→ **Requirement**
Copy out the material in full. Leave every line as it is.

[[ Material provided, beginning ]]

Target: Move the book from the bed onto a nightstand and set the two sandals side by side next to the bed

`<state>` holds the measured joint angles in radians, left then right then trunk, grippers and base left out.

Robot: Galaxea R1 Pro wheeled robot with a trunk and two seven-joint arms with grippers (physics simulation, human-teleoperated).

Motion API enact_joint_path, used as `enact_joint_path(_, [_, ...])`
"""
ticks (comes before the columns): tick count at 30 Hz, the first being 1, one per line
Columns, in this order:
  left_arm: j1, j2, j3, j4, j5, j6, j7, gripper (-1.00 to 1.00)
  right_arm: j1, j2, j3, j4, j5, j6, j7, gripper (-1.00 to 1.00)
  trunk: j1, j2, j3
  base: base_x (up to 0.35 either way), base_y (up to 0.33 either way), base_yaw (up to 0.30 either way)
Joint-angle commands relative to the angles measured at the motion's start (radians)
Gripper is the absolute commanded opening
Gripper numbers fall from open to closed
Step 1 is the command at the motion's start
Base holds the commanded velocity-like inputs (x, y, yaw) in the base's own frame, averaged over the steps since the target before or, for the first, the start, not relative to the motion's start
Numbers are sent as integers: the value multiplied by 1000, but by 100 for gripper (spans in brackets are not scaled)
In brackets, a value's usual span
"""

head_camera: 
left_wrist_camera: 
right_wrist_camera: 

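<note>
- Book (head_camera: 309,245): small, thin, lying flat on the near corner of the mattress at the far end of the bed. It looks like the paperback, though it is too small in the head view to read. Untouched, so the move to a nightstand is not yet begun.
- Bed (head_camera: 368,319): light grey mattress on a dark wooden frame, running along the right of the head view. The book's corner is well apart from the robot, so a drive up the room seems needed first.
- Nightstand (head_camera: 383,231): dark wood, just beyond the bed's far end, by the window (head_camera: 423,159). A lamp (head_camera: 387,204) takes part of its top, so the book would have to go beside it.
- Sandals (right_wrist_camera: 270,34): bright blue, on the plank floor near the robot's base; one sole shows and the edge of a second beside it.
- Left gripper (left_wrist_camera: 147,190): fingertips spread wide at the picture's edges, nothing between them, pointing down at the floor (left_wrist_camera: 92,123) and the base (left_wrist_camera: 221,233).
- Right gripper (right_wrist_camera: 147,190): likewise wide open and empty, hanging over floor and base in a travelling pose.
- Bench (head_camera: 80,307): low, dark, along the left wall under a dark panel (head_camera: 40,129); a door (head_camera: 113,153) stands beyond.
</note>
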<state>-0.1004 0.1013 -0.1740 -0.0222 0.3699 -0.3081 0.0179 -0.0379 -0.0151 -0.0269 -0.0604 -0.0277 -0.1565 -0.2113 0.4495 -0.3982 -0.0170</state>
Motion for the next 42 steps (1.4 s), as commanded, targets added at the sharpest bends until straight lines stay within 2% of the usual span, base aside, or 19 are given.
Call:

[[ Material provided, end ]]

→ **Output below**
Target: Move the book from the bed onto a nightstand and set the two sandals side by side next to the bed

`<state>` holds the measured joint angles in radians, left then right then trunk, grippers and base left out.

Robot: Galaxea R1 Pro wheeled robot with a trunk and two seven-joint arms with grippers (physics simulation, human-teleoperated).

Motion API enact_joint_path, used as `enact_joint_path(_, [_, ...])`
"""
ticks (comes before the columns): tick count at 30 Hz, the first being 1, one per line
Columns, in this order:
  left_arm: j1, j2, j3, j4, j5, j6, j7, gripper (-1.00 to 1.00)
  right_arm: j1, j2, j3, j4, j5, j6, j7, gripper (-1.00 to 1.00)
  trunk: j1, j2, j3
  base: base_x (up to 0.35 either way), base_y (up to 0.33 either way), base_yaw (up to 0.30 either way)
Joint-angle commands relative to the angles measured at the motion's start (radians)
Gripper is the absolute commanded opening
Gripper numbers fall from open to closed
Step 1 is the command at the motion's start
Base holds the commanded velocity-like inputs (x, y, yaw) in the base's own frame, averaged over the steps since the target before or, for the first, the start, not relative to the motion's start
Numbers are sent as integers: the value multiplied by 1000, but by 100 for gripper (spans in brackets are not scaled)
In brackets, a value's usual span
"""

head_camera: 
left_wrist_camera: 
right_wrist_camera: 

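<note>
- Book (head_camera: 309,245): small, thin, lying flat on the near corner of the mattress at the far end of the bed. It looks like the paperback, though it is too small in the head view to read. Untouched, so the move to a nightstand is not yet begun.
- Bed (head_camera: 368,319): light grey mattress on a dark wooden frame, running along the right of the head view. The book's corner is well apart from the robot, so a drive up the room seems needed first.
- Nightstand (head_camera: 383,231): dark wood, just beyond the bed's far end, by the window (head_camera: 423,159). A lamp (head_camera: 387,204) takes part of its top, so the book would have to go beside it.
- Sandals (right_wrist_camera: 270,34): bright blue, on the plank floor near the robot's base; one sole shows and the edge of a second beside it.
- Left gripper (left_wrist_camera: 147,190): fingertips spread wide at the picture's edges, nothing between them, pointing down at the floor (left_wrist_camera: 92,123) and the base (left_wrist_camera: 221,233).
- Right gripper (right_wrist_camera: 147,190): likewise wide open and empty, hanging over floor and base in a travelling pose.
- Bench (head_camera: 80,307): low, dark, along the left wall under a dark panel (head_camera: 40,129); a door (head_camera: 113,153) stands beyond.
</note>
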<state>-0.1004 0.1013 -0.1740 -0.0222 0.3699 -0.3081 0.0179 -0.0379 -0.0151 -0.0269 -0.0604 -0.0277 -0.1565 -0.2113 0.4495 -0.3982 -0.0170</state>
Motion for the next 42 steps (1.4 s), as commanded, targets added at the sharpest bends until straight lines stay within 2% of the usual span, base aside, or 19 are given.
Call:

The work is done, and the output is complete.